→ What is needed: Line by line, restate the material exactly.

→ Data provided:
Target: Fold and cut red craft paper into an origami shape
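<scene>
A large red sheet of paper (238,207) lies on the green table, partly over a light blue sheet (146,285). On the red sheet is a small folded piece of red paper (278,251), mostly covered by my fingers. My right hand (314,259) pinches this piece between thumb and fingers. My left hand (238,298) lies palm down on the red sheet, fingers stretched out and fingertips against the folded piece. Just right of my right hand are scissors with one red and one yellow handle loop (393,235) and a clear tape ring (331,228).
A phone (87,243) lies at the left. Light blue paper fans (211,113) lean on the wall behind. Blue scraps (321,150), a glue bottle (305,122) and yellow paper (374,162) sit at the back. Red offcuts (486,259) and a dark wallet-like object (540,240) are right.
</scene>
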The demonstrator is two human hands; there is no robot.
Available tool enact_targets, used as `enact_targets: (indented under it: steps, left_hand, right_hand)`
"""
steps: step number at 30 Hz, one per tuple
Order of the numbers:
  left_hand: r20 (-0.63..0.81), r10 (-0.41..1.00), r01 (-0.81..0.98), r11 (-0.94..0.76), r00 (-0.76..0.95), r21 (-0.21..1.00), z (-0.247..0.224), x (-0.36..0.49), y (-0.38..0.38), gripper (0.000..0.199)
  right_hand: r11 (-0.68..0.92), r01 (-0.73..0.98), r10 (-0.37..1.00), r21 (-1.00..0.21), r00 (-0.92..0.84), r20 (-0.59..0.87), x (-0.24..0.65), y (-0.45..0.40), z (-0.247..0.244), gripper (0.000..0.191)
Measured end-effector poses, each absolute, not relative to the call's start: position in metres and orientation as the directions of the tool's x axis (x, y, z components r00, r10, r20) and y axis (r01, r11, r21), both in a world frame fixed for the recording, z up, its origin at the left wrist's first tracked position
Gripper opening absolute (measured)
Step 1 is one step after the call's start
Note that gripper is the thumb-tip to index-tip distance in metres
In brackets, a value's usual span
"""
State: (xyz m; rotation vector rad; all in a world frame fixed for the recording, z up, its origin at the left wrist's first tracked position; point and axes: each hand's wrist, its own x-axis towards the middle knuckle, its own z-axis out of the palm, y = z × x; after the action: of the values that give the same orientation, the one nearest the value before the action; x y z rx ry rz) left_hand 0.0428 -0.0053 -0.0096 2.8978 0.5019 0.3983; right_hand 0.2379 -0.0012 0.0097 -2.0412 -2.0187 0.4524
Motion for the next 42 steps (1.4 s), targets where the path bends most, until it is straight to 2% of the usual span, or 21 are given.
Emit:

→ Solution for this exercise:
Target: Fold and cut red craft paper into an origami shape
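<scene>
A large red sheet of paper (238,207) lies on the green table, partly over a light blue sheet (146,285). On the red sheet is a small folded piece of red paper (278,251), mostly covered by my fingers. My right hand (314,259) pinches this piece between thumb and fingers. My left hand (238,298) lies palm down on the red sheet, fingers stretched out and fingertips against the folded piece. Just right of my right hand are scissors with one red and one yellow handle loop (393,235) and a clear tape ring (331,228).
A phone (87,243) lies at the left. Light blue paper fans (211,113) lean on the wall behind. Blue scraps (321,150), a glue bottle (305,122) and yellow paper (374,162) sit at the back. Red offcuts (486,259) and a dark wallet-like object (540,240) are right.
</scene>
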The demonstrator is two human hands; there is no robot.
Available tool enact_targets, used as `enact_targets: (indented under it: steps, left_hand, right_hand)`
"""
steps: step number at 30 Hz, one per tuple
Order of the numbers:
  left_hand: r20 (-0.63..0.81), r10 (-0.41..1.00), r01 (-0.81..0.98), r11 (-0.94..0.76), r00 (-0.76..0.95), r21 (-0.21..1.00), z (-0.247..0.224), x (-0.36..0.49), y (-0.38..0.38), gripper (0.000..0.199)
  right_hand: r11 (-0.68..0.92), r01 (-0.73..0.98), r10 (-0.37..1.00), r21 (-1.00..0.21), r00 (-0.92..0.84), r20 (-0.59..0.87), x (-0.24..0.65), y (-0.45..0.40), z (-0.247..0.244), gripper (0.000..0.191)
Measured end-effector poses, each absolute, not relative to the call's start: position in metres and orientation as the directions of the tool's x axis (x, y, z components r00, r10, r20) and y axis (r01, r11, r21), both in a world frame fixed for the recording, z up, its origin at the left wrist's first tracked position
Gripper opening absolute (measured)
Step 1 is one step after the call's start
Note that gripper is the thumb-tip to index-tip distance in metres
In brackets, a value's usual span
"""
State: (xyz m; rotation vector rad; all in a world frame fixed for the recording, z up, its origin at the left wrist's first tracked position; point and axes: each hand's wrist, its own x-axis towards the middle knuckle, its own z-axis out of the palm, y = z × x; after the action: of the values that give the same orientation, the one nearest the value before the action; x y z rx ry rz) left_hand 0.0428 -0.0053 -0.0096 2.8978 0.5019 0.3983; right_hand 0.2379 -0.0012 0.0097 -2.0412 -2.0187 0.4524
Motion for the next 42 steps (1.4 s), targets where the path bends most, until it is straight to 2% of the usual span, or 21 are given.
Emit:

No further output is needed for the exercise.